» **Task brief**
Below are the records; copy each line in which "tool" occurs.

» **Dataset records**
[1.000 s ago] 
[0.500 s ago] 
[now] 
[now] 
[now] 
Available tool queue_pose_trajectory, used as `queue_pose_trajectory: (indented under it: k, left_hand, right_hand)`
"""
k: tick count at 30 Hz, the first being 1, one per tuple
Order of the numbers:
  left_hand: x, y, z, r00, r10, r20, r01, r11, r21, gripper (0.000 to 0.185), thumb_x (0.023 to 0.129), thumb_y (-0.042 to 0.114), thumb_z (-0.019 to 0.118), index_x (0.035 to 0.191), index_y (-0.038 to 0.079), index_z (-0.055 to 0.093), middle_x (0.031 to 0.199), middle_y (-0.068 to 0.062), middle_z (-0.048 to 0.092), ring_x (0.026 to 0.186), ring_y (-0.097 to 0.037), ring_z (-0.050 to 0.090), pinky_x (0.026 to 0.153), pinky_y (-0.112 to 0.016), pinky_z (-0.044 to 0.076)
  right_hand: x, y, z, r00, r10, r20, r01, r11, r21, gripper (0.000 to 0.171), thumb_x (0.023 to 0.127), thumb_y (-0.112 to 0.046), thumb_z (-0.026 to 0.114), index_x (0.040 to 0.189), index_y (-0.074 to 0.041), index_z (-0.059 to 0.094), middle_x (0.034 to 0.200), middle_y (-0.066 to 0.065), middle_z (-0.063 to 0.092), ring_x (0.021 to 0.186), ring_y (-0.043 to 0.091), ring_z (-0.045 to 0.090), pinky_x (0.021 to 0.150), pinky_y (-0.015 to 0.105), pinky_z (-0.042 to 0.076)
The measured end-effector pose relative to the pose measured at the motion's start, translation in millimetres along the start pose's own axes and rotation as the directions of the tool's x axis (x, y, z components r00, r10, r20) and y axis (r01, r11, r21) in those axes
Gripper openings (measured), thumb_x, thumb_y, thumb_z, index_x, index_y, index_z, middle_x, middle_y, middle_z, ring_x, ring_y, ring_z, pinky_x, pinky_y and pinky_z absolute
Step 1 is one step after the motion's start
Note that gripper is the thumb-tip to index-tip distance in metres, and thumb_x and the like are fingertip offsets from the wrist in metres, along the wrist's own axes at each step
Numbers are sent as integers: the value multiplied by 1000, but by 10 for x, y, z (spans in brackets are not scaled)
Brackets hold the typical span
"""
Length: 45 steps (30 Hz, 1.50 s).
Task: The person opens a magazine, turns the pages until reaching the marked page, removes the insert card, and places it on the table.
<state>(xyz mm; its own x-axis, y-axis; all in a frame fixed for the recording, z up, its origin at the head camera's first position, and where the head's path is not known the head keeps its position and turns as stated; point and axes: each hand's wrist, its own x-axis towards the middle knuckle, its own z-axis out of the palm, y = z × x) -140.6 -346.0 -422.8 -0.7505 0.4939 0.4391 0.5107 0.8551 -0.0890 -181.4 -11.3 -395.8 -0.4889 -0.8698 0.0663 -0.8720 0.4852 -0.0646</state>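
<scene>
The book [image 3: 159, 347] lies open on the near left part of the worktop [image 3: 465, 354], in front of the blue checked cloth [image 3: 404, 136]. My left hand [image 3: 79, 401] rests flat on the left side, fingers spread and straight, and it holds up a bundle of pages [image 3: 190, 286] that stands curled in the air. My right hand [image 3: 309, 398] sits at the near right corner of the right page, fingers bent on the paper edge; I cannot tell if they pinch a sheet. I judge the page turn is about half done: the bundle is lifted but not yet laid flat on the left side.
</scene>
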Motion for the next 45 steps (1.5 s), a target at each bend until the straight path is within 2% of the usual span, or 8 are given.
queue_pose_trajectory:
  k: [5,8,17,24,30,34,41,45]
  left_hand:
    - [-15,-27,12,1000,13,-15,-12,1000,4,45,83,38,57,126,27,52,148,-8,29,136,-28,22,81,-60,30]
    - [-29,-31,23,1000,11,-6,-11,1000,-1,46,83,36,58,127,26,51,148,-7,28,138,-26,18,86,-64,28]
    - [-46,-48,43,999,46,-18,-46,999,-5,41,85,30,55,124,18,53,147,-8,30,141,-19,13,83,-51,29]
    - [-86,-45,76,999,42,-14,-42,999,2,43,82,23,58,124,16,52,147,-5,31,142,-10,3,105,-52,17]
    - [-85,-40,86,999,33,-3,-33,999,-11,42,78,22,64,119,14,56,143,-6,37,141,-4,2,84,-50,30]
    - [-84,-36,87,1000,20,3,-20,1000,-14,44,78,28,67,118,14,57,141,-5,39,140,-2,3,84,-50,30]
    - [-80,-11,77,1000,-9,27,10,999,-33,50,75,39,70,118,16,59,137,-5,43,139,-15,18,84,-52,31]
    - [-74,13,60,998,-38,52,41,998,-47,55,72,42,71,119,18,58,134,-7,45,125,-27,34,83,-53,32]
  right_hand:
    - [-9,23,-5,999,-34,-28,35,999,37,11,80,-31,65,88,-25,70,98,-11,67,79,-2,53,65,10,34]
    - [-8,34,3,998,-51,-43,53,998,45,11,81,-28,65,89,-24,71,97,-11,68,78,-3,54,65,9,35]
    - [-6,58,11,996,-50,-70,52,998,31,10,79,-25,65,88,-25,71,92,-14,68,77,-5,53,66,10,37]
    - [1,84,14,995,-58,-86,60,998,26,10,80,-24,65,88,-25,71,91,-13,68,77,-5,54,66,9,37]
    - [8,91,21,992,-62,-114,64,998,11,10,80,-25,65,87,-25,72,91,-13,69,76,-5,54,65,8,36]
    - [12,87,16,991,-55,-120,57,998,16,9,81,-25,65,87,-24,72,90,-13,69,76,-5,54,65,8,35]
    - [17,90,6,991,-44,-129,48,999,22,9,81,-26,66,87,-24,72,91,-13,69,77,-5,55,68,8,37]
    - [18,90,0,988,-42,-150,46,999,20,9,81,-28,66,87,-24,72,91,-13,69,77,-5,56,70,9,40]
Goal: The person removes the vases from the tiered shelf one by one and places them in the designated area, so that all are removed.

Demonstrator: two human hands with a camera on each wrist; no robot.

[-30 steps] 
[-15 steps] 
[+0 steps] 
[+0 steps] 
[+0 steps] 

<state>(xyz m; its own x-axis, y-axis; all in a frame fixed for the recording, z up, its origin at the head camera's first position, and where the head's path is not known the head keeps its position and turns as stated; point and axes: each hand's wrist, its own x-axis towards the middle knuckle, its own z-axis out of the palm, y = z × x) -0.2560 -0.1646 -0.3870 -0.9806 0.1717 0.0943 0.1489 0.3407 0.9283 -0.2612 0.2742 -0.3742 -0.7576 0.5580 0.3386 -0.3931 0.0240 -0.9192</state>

» **Solved exercise**
Available tool queue_pose_trajectory, used as `queue_pose_trajectory: (indented under it: k, left_hand, right_hand)`
The measured end-effector pose relative to the pose measured at the motion's start, translation in millimetres along the start pose's own axes and rotation as the directions of the tool's x axis (x, y, z components r00, r10, r20) and y axis (r01, r11, r21) in those axes

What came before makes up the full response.